Restate the data below word for word. Skip any images it contains.

Source data:
• • • • •

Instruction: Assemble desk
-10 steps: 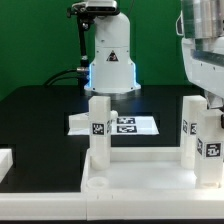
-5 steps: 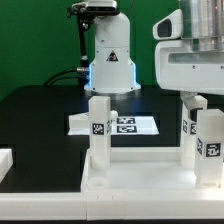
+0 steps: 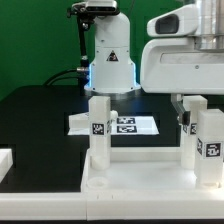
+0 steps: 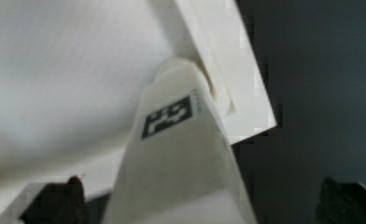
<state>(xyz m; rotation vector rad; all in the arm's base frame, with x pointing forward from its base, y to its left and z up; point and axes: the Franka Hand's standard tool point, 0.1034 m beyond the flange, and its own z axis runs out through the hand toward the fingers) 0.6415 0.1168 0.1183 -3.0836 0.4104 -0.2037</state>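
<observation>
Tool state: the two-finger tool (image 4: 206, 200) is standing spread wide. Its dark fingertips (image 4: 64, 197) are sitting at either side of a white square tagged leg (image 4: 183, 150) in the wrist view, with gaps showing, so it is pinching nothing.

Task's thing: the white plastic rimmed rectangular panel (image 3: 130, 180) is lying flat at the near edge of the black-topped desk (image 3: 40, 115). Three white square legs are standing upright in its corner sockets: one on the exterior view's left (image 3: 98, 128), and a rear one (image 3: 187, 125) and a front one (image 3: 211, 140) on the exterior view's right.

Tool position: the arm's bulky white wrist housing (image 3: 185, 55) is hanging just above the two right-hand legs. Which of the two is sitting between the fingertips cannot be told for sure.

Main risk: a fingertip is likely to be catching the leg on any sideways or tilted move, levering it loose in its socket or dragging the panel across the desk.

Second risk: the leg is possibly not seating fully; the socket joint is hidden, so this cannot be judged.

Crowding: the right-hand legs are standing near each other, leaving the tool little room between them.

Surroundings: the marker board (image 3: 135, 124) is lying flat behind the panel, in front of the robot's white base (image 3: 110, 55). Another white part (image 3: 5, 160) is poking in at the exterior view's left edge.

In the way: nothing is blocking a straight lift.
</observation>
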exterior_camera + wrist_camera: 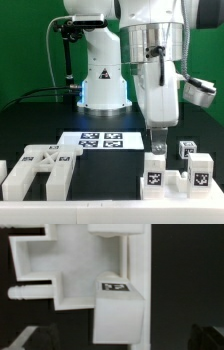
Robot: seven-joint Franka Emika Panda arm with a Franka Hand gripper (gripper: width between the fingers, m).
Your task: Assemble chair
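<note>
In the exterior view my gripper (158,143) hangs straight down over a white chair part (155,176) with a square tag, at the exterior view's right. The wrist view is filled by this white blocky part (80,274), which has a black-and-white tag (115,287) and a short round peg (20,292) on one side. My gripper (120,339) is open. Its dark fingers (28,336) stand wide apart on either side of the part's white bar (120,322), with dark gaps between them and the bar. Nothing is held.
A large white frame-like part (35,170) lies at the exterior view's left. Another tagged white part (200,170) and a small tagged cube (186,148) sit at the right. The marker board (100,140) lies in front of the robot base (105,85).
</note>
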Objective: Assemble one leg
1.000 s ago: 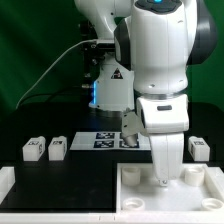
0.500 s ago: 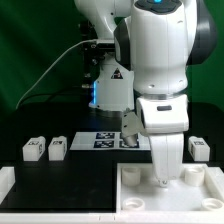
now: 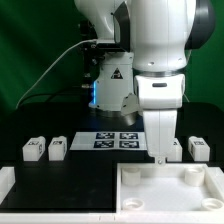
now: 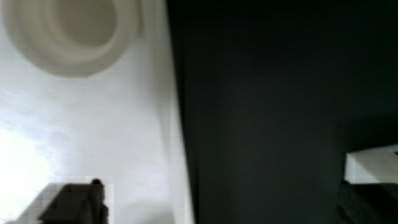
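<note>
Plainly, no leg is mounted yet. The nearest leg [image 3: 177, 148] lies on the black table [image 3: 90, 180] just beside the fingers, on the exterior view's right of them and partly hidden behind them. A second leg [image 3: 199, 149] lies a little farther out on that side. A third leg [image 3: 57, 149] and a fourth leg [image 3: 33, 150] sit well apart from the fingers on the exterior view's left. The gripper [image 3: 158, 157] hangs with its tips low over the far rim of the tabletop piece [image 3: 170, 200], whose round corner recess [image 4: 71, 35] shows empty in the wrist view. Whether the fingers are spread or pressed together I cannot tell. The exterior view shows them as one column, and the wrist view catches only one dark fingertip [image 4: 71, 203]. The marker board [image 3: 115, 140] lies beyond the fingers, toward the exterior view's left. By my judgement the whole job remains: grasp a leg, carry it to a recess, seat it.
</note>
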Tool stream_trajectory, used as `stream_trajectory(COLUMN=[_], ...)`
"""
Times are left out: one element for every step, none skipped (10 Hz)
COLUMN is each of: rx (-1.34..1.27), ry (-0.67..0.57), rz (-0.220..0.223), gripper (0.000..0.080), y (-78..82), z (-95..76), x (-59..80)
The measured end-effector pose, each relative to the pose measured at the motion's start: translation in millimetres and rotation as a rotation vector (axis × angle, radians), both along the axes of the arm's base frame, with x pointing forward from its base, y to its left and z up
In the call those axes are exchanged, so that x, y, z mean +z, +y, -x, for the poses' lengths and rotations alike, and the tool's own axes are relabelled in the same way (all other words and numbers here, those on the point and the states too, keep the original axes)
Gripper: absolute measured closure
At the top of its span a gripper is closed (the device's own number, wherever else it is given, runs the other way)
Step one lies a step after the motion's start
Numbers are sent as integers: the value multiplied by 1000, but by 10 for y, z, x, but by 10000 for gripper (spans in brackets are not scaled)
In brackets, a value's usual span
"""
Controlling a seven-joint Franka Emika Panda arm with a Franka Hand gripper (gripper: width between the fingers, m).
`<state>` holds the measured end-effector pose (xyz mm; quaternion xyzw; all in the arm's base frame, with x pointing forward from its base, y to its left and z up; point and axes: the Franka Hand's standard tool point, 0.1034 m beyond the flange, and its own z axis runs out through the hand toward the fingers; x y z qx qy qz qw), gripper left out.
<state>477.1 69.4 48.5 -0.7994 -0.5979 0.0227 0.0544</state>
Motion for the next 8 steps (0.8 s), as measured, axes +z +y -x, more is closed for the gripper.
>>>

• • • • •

Solution:
Instruction: Assemble desk
-10 steps: 
-5 steps: 
+0 steps: 
+0 steps: 
<state>(xyz m; rotation vector rad; all in the arm's base frame, with x pointing forward from its base, y to its left and z up; point and axes: the Franka Hand's standard tool point, 0.1034 m beyond the flange, and its own z axis runs out through the hand toward the fingers) 0.6415 0.1168 0.1183 -3.0836 0.4104 -0.2037</state>
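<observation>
Tool state: the two-finger tool (image 4: 206, 200) is standing spread wide. Its dark fingertips (image 4: 64, 197) are sitting at either side of a white square tagged leg (image 4: 183, 150) in the wrist view, with gaps showing, so it is pinching nothing.

Task's thing: the white plastic rimmed rectangular panel (image 3: 130, 180) is lying flat at the near edge of the black-topped desk (image 3: 40, 115). Three white square legs are standing upright in its corner sockets: one on the exterior view's left (image 3: 98, 128), and a rear one (image 3: 187, 125) and a front one (image 3: 211, 140) on the exterior view's right.

Tool position: the arm's bulky white wrist housing (image 3: 185, 55) is hanging just above the two right-hand legs. Which of the two is sitting between the fingertips cannot be told for sure.

Main risk: a fingertip is likely to be catching the leg on any sideways or tilted move, levering it loose in its socket or dragging the panel across the desk.

Second risk: the leg is possibly not seating fully; the socket joint is hidden, so this cannot be judged.

Crowding: the right-hand legs are standing near each other, leaving the tool little room between them.

Surroundings: the marker board (image 3: 135, 124) is lying flat behind the panel, in front of the robot's white base (image 3: 110, 55). Another white part (image 3: 5, 160) is poking in at the exterior view's left edge.

In the way: nothing is blocking a straight lift.
</observation>
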exterior_camera + wrist_camera: 
Robot: seven-joint Franka Emika Panda arm with a Franka Hand gripper (gripper: width between the fingers, m).
Your task: Assemble chair
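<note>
In the exterior view my gripper (158,143) hangs straight down over a white chair part (155,176) with a square tag, at the exterior view's right. The wrist view is filled by this white blocky part (80,274), which has a black-and-white tag (115,287) and a short round peg (20,292) on one side. My gripper (120,339) is open. Its dark fingers (28,336) stand wide apart on either side of the part's white bar (120,322), with dark gaps between them and the bar. Nothing is held.
A large white frame-like part (35,170) lies at the exterior view's left. Another tagged white part (200,170) and a small tagged cube (186,148) sit at the right. The marker board (100,140) lies in front of the robot base (105,85).
</note>
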Objective: Assemble one leg
1.000 s ago: 
0.500 s ago: 
now: 
now: 
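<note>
Plainly, no leg is mounted yet. The nearest leg [image 3: 177, 148] lies on the black table [image 3: 90, 180] just beside the fingers, on the exterior view's right of them and partly hidden behind them. A second leg [image 3: 199, 149] lies a little farther out on that side. A third leg [image 3: 57, 149] and a fourth leg [image 3: 33, 150] sit well apart from the fingers on the exterior view's left. The gripper [image 3: 158, 157] hangs with its tips low over the far rim of the tabletop piece [image 3: 170, 200], whose round corner recess [image 4: 71, 35] shows empty in the wrist view. Whether the fingers are spread or pressed together I cannot tell. The exterior view shows them as one column, and the wrist view catches only one dark fingertip [image 4: 71, 203]. The marker board [image 3: 115, 140] lies beyond the fingers, toward the exterior view's left. By my judgement the whole job remains: grasp a leg, carry it to a recess, seat it.
</note>
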Tool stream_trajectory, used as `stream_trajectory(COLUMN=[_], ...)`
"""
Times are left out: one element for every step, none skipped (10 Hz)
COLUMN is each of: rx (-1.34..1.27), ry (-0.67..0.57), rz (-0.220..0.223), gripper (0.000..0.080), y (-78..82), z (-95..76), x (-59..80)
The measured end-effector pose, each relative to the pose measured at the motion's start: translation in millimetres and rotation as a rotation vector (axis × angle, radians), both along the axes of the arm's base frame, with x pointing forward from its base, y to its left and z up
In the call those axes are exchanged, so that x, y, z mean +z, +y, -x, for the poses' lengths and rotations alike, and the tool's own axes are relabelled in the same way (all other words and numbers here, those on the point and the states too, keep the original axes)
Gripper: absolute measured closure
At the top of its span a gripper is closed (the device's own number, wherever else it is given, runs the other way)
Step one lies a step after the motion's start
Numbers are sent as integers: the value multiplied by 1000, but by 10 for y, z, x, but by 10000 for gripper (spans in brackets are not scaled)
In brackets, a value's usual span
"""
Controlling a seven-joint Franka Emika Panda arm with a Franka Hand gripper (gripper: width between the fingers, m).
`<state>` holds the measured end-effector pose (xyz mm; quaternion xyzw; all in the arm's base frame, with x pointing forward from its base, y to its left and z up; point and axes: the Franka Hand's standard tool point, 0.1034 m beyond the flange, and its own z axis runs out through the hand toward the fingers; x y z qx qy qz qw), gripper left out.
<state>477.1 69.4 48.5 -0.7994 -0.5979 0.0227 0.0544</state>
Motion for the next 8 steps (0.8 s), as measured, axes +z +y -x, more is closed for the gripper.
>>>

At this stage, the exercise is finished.